The founders also well understood that, whatever their original purpose, all institutions and bureaus ultimately degenerate into battling for their own privilege and supremacy. Thus, those founders were loathe to vest government power in a single source. In fact, one might say they were almost obsessive about decentralizing and dividing power. First, they separated power into theoretically co-equal legislative, executive and judicial branches. They were not naïve: they knew very well that each branch would try to obtain supremacy over the others, but figured by setting up a permanent game of ‘king of the hill’ between the branches it would give ordinary people a fighting chance against any branch seizing permanent plenary power. Between Franklin Roosevelt and Richard Nixon there were growing concerns about the ‘Imperial Presidency’ seizing such power. Whatever the pretensions and partisan flimflam of the Watergate prosecutors, it did put an end, for a while, to the imperial presidency. But with the ruling on Roe v Wade in 1973 came a growing and unaccountable imperial judiciary, increasingly untethered to the Constitution and determined to rule on all matter of social issues by judicial fiat. Ordinary citizens came to think of the Supreme Court as the final word on all things – and that is not what the Constitution says. In cases where actual law is being adjudicated, it is. But when it is making up social policy rather than interpreting the Constitution, it is not. Its rulings are not even technically binding in those situations. There are areas where the Constitution bars the courts from intruding at all – such as with the president’s war-time powers (the legislature can check these and proscribe them if they choose, but not the courts). Yet the courts have jumped into every area of modern life, acting as supreme legislature, executive AND court – and people have gone along with it rather than force a Constitutional confrontation. Up until this year, that had only encouraged the court’s hubris. Insanely, after the court this year chose to enforce actual, enumerated rights and retreat from acting as the national legislature in overturning Roe, ignorant lefties shrieked that the court was seizing power – even as it gave back power it had actually seized generations ago.
The only time I am aware of when the legislature attempted to seize supreme power was during the Civil War, when many of the radical Republicans thought President Abraham Lincoln was too moderate. They failed – but did manage to make Lincoln’s job much tougher. Otherwise, legislators have generally sought to increase their own wealth and perks while trying to shift hard decision-making either to the courts or the executive. For the most part, they’re just along for the ride.
The founders sought to avoid the “tyranny of the majority” by adopting the Bill of Rights, areas upon which no government might encroach at all. Moderns have completely bowdlerized what a right is. A right is what each person holds, under natural law, before there is a government at all. How a government defends those rights is a test of its very legitimacy. Whoever legitimately grants a right may legitimately revoke it. So recognizing rights as given by God – or by nature – puts them beyond the whims of each generation’s transient governing authorities. Or at least it should. By errantly calling every congenial program a “right,” the last few generation’s leaders have been effective in making government seem the source of rights – which makes it easier for that government to intellectually and practically encroach on actual rights.

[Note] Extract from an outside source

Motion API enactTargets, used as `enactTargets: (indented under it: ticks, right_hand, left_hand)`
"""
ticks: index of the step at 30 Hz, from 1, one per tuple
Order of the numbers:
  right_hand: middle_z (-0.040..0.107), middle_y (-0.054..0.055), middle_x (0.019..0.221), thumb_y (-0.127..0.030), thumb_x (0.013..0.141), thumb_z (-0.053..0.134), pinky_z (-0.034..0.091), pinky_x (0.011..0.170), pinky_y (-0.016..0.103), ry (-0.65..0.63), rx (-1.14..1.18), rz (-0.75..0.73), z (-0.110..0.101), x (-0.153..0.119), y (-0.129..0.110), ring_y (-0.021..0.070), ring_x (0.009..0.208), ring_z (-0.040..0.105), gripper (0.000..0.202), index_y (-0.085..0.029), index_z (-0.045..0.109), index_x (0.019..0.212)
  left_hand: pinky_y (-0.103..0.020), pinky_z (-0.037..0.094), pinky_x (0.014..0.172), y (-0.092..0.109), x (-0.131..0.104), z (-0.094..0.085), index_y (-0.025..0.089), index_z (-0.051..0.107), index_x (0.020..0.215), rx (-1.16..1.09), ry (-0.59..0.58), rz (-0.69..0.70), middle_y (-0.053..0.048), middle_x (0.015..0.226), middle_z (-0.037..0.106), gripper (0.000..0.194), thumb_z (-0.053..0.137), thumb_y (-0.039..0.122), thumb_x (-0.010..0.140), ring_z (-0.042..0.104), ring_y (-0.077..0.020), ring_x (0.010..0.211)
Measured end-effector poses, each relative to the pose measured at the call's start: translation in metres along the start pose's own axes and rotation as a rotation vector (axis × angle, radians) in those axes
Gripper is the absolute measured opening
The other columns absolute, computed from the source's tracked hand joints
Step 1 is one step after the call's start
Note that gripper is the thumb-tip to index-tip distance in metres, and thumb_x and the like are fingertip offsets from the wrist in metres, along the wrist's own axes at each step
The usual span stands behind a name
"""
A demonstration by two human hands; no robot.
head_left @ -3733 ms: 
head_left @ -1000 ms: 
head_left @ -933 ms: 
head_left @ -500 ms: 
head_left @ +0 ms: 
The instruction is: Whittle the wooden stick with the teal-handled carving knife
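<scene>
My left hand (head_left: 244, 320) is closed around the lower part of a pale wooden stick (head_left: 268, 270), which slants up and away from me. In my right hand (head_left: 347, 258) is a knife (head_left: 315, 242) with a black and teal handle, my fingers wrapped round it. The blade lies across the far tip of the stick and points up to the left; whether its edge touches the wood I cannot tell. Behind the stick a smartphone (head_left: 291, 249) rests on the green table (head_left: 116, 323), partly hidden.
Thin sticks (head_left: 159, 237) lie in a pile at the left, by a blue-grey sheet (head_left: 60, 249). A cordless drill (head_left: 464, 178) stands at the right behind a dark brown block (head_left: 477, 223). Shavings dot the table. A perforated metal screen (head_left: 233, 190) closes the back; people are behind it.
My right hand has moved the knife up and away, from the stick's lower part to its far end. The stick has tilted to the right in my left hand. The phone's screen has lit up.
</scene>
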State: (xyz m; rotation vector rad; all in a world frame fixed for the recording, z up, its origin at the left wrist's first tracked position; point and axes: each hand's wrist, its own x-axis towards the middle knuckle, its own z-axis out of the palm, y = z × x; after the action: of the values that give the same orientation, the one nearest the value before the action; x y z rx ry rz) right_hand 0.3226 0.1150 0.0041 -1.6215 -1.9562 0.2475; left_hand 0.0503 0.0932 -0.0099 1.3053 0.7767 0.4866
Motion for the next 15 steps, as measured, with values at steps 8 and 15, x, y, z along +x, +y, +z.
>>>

The founders went much deeper than this, though. Absolutely terrified of the potential rise of centralized power, they limited the federal government only to those powers specifically enumerated in the Constitution, mostly concerning national defense and regulating interstate commerce. All other powers were specifically reserved to the states or the people. Kind of astonishing, isn’t it? With a federal government that has usurped so much authority that states are treated as branch offices of the federal government and people treated like subjects of imperial rulers, we have ventured far from the vision of the founders. It was a vision whose success, in practice, astonished the crowned rulers of Europe, who preferred to govern by authority and imperial decrees…kind of like what America has degenerated into today.
Things began to go seriously sour with President Woodrow Wilson, who regarded the idea of popular sovereignty with utter contempt. He thought the government should be run by “experts” he chose who would dictate what Americans must do. At the same time, we started to unravel the safeguards the founders had enacted to inject stability into the system. America was, theoretically, a federation of sovereign states united into a national government for the purposes of national defense and to adjudicate disputes between states. The House of Representatives was supposed to be an amateur body filled with citizen legislators who would sit for a time and then return to a real job. (Once in Washington I suggested in a caucus that we should not adopt term limits, but instead abolish all pensions and annuities for service in the House. Ha! A lead balloon had a much better chance of rising than that proposal. Everyone in the room except me looked like he had bitten into a lemon doused in ammonia.) The Senate was supposed to be the home of professional legislators who would make a career of it – and the senators would be chosen by the state legislatures to represent their states. That was changed in 1912 to make things “more democratic” and, thus, more volatile. And the slow process of empowering factions while removing the brakes from factionalism began. It chugged along, eating away at the concept of a republic until the great depression and Franklin Roosevelt.
I have mixed emotions about Roosevelt. There is no doubt that, in the first years after his election, he reignited hope for the future in Americans. His actual domestic policies extended the depression for a good 10 years longer than it should have been. He filled people with confidence, but did not have a clue what he was doing economically. But when the winds of war swept through Europe, Roosevelt conceived of the lend-lease program to keep England afloat at a time when Winston Churchill was the only firewall against Hitler and tyranny Europe had. For his many flaws, Roosevelt struck the one truly vital inspiration that was critical to keeping liberty alive in the world. In many ways, Roosevelt and Richard Nixon are mirror images of each other – incompetent domestic leaders who were brilliant geo-political actors. The major difference, of course, is that the press loved Roosevelt and hated Nixon.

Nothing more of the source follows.